I never really asked myself the question, what was Sherlock Holmes like as a youth. Well that might have been because I had only ever read one Sherlock Holmes story. But someone must have asked this question – because they made a whole movie about it!


John Watson (Alan Cox) arrives at his new school in London a bit nervous but ready to make new friends. The first bloke he meets is Sherlock Holmes (Nicholas Rowe) a rather aloof chap who has keen powers of deduction. The two become good friends, and spent their spare time hanging out with Elizabeth (Sophie Ward) and her oddball uncle Professor Waxflatter (Nigel Stock). But Waxflatter is embroiled in a mystery as one by one former colleges die under mysterious circumstances. Holmes and Watson start to investigate, but soon find that the answer to the mystery is tangled in a web of revenge, cultists and a mind almost as keen as the one possessed by “Young Sherlock Holmes”.

Good Points:

  • The script and the acting for Holmes and Watson are well executed
  • The production for Victorian England is top notch
  • The musical score by Bruce Broughton is a forgotten gem of the 80’s

Bad Points:

  • Hard core Holmes fans are going to shudder in horror at the changes to the characters
  • Has a serious 80’s Spielberg touch to it
  • Not so much a mystery as it’s more of an adventure film


While the plot maybe outrageous and the coincidences laughable, this movie has a wonderful spirit of fun to it. The whole relationship between Holmes and Watson and how it may have been forged in their youth is handled really well. It carries the movie past the more ridiculous moments. As far as pure entertainment goes, this movie is a solid pick.

Scores (out of 5)

Visual: 5

Sound: 4

Music: 5

Acting: 4

Script: 4

Direction: 4

Entertainment: 5

Total: 4

In Depth Review

There’s an odd set of connections between “Young Sherlock Holmes” and “Harry Potter”. First off, both films feature a supporting antagonist named Dudley. Chris Columbus wrote the screenplay for the 1985 film and directed the first two Harry Potter films. Both films take place in and around a boarding school. Both films have a Victorian feel to them (especially obvious in “Harry Potter and the Sorcerer’s Stone”). Both films feature insane cult leaders bent on revenge. Ok, maybe I’m stretching it a bit, but I always found it funny that whenever I hear the name Dudley the first thing I think of is the slimy jerk in “Young Sherlock Holmes”.
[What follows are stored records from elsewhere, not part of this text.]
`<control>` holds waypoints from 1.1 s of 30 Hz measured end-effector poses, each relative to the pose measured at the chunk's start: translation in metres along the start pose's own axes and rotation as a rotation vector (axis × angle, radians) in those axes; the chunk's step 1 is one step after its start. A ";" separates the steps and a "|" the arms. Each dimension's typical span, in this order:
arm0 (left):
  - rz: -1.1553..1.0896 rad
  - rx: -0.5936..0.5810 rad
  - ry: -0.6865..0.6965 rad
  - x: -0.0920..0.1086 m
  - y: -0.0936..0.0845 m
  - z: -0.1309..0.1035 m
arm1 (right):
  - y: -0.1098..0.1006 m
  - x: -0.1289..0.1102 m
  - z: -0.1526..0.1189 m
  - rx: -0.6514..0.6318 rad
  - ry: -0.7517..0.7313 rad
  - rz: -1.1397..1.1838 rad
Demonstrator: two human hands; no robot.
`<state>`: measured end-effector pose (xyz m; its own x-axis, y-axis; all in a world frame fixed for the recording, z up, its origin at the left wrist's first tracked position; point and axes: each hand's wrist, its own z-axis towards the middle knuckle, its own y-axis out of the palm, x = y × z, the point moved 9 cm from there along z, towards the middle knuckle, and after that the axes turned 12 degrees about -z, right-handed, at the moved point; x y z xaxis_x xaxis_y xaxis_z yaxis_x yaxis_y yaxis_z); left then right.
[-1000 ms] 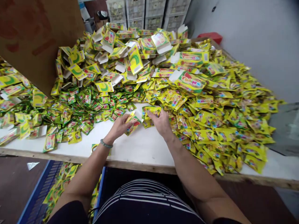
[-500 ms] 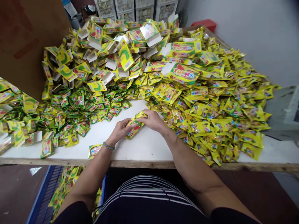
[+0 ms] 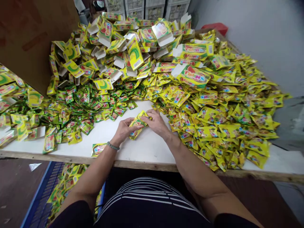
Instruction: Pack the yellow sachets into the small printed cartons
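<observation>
Over the white tabletop (image 3: 156, 148), my left hand (image 3: 123, 129) grips a small yellow-green box (image 3: 136, 127) by its lower left side. My right hand (image 3: 155, 122) has its fingers closed on the upper right end of the same box, which lies at a slant between the two hands. Behind my left hand is a heap of small green packets (image 3: 83, 95). To the right of my right hand spreads a large heap of yellow packets (image 3: 206, 126). Another yellow-green box (image 3: 98, 149) lies flat beside my left wrist, partly behind the arm.
Many open yellow boxes (image 3: 135, 53) are piled at the back. A large brown carton (image 3: 35, 41) stands at the left. White crates (image 3: 154, 11) are beyond the table. A blue basket (image 3: 39, 196) with yellow boxes sits below the front edge, near a wooden rim (image 3: 147, 165).
The view has shifted slightly, so the heaps appear further right. My right fingers have moved a little at the box's upper end. Both hands still hold the box.
</observation>
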<state>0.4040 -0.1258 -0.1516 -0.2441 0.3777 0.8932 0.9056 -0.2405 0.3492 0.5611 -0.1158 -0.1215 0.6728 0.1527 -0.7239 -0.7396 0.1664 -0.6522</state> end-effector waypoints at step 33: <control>-0.004 -0.001 0.045 -0.001 -0.001 0.001 | 0.021 -0.014 -0.013 -0.166 -0.043 -0.001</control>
<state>0.4032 -0.1252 -0.1534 -0.2633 0.3381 0.9035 0.9041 -0.2403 0.3534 0.5353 -0.1276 -0.1279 0.6711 0.1948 -0.7153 -0.7298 0.0040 -0.6837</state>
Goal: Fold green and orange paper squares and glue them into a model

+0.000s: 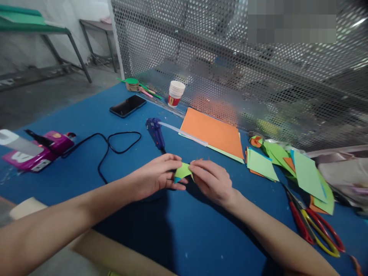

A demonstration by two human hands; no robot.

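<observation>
Both hands, left hand (155, 177) and right hand (211, 180), pinch a half-folded green paper piece (183, 171) above the blue bench (178, 230); cut paper squares (287, 165) lie unused.

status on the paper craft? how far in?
Done: cut green and orange pieces lie piled at right beside the scissors. In hand: left hand and right hand together pinch a small folded green paper piece. Left: the orange sheet lies whole, and the glue gun rests unused behind the hands.
</observation>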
Let me get this out of the way. I grew up with this movie. My sister and I really enjoyed watching it as kids, and it was on regular rotation on our VCR back in the day. We liked the adventure, the bizarre hallucinations and the fact that there was a dog named Uncas in it. So it’s a bit tough for me to view the film completely objectively. So if this review sounds a bit too fond… well you know why.

The main issue I see raised against this film is Chris Columbus’ over the top script. It isn’t good enough for Holmes to solve murders, these have to be completely insane murders conducted by a Egyptian cult that practices their death religion in a giant wooden pyramid. The movie never takes the leap into fantasy. The strange imagery you do see is because the victims are hallucinating. But the film really stretches credibility when you see a huge bald killer chasing kids through a cemetery while wielding a sword. No one notices this or thinks it’s odd?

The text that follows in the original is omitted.